■ Data shown

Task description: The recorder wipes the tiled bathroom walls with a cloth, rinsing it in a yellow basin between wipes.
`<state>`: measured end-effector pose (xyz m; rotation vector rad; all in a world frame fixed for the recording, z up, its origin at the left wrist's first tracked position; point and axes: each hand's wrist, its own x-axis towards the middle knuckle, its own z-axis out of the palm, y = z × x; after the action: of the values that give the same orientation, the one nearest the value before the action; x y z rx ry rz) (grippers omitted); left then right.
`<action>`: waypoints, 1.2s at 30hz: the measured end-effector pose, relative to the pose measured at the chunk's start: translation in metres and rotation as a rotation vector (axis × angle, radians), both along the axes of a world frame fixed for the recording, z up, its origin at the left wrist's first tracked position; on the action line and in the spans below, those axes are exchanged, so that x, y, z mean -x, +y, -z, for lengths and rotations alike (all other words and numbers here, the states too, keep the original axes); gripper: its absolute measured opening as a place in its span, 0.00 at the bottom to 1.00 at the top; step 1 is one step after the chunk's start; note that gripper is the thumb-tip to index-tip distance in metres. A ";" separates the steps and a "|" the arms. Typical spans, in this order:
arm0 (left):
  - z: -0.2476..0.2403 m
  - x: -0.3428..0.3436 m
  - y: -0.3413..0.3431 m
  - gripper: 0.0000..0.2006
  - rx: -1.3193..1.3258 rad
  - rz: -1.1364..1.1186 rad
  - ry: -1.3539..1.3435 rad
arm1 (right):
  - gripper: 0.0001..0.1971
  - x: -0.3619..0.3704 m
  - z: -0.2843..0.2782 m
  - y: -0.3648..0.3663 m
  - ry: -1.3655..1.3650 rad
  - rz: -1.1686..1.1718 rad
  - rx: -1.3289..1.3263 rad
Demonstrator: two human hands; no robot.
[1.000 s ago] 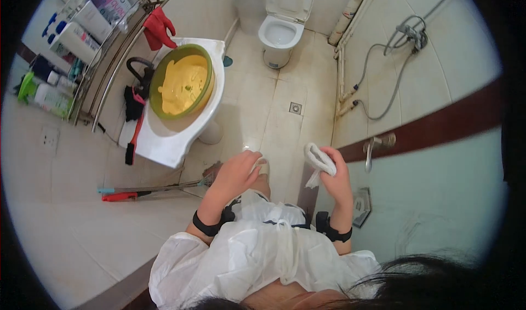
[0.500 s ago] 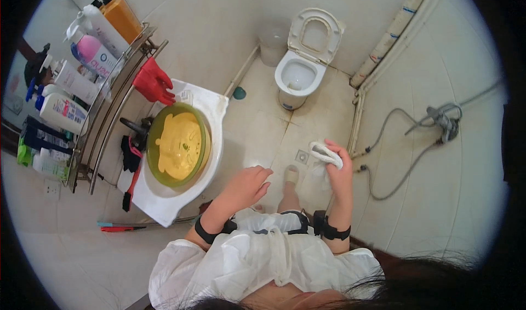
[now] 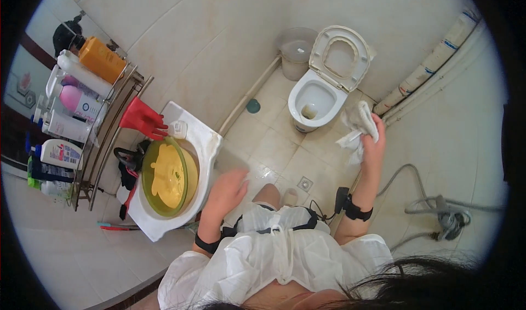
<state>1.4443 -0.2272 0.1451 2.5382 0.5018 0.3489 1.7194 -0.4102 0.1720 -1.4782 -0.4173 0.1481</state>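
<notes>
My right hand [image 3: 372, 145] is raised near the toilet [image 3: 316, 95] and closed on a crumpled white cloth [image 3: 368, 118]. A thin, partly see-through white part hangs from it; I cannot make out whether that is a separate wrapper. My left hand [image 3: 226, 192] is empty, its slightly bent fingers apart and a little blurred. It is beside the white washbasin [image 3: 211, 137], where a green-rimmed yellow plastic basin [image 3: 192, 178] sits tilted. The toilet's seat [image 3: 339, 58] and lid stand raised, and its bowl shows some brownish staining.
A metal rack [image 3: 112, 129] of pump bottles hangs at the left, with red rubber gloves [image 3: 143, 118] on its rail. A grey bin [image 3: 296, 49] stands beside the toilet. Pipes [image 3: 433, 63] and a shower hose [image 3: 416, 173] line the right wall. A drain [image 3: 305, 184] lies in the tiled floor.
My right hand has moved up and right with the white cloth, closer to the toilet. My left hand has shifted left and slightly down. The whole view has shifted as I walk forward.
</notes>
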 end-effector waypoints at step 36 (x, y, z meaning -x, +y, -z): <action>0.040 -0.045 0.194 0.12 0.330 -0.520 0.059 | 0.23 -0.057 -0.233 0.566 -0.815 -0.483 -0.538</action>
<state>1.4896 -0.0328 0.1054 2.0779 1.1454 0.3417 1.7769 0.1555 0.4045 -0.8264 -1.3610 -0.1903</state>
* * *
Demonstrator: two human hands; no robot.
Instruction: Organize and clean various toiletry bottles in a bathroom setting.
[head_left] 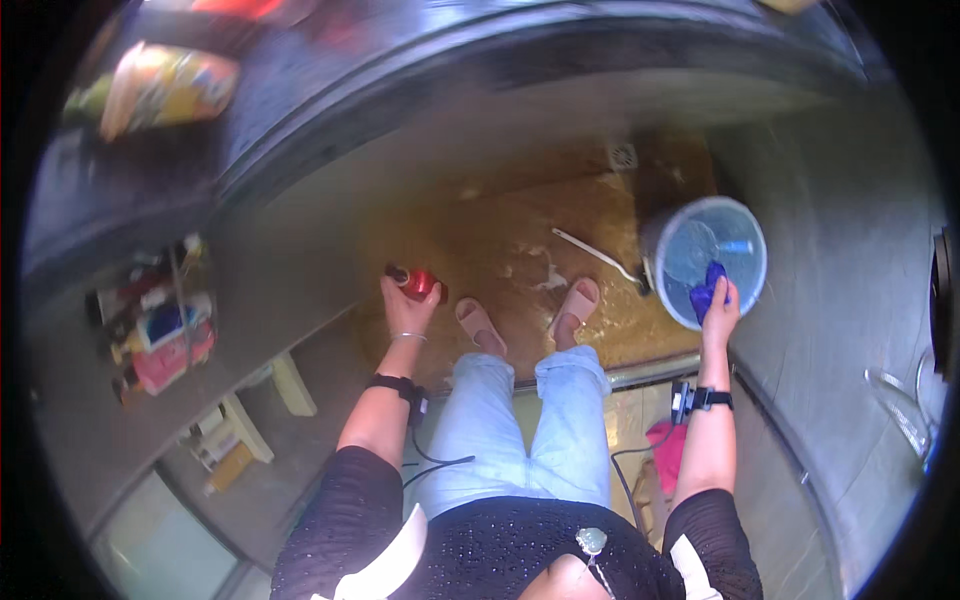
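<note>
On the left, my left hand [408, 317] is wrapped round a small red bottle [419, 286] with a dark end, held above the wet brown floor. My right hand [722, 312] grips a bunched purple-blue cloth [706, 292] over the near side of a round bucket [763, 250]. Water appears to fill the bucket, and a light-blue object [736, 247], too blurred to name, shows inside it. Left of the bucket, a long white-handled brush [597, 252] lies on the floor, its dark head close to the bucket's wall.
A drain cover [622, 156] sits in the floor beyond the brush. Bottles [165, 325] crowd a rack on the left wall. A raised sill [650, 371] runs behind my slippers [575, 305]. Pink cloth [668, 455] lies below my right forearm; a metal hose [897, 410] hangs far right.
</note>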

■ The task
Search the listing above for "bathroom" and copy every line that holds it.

■ Answer to the problem
Task description: The recorder wipes the tiled bathroom walls with a cloth, rinsing it in a yellow basin between wipes.
Instruction: Organize and clean various toiletry bottles in a bathroom setting.

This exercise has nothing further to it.